KOMPAS.com – Komisi Nasional Anti Kekerasan terhadap Perempuan (Komnas Perempuan) meminta Bareskrim Polri dan Badan Pusat Statistik (BPS) melakukan pemilahan data pembunuhan berbasis gender.
Langkah tersebut perlu dilakukan agar informasi mengenai fenomena femisida dapat dilihat secara lebih utuh.
Hal itu disampaikan Ketua Komnas Perempuan Andy Yentriyani dalam seminar daring bertajuk “Memahami Femisida sebagai Bentuk Kekerasan Gender Terhadap Perempuan” di Jakarta, Selasa (5/12/2023).
Baca juga: Cegah Kekerasan Berbasis Gender, Masyarakat Diminta Peka Lingkungan Sekitar
“Data pilah ini bisa memberikan kita informasi yang lebih utuh mengenai fenomena femisida, sehingga kita dapat menyikapinya dengan lebih komprehensif,” ujar Andy, sebagaimana dilansir Antara.
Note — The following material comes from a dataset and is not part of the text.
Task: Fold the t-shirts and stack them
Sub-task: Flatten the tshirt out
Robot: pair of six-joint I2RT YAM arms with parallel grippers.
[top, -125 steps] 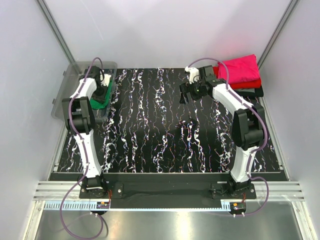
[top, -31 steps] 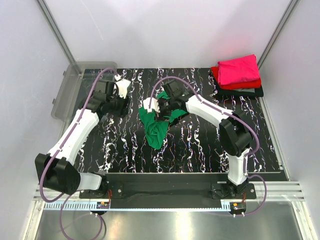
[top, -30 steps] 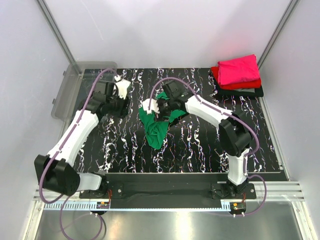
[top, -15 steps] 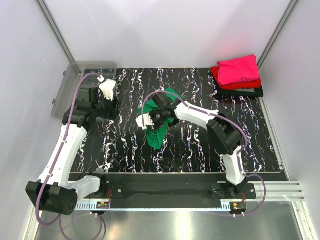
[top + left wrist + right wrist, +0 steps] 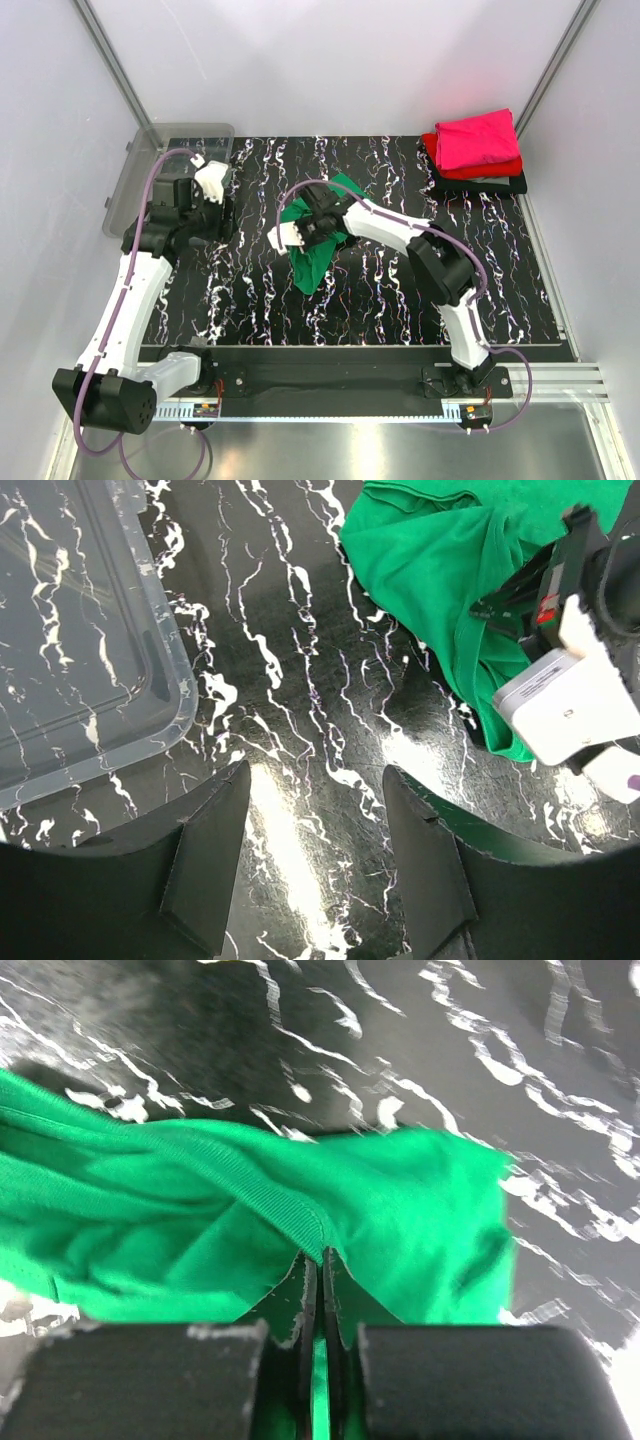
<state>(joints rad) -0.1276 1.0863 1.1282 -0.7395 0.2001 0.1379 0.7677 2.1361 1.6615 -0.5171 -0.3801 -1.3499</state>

Menurut Andy, pemilahan data pembunuhan berbasis gender penting dilakukan karena hingga saat ini femisida masih dikategorikan sebagai pembunuhan biasa.
Selain itu, aspek pencegahan femisida bisa dimulai dengan memastikan pengusutan pada laporan-laporan seperti kekerasan dalam rumah tangga (KDRT) atau pelecehan seksual secara komprehensif.
“Aspek pencegahan bisa kita mulai dengan memastikan pengusutan pada laporan-laporan seperti KDRT atau pelecehan seksual yang bisa berujung pada serangan seksual lainnya,” kata Andy.
Baca juga: Kesenjangan Gender Faktor Penyebab Tingginya AKI dan AKB di Indonesia
Femisida merupakan pembunuhan terhadap perempuan yang didorong oleh kebencian, dendam, penaklukan, penguasaan, dan pandangan terhadap perempuan sebagai barang kepemilikan sehingga boleh berbuat sesuka hatinya.
Femisida berbeda dari pembunuhan biasa karena femisida mengandung aspek ketidaksetaraan gender, dominasi, maupun agresi.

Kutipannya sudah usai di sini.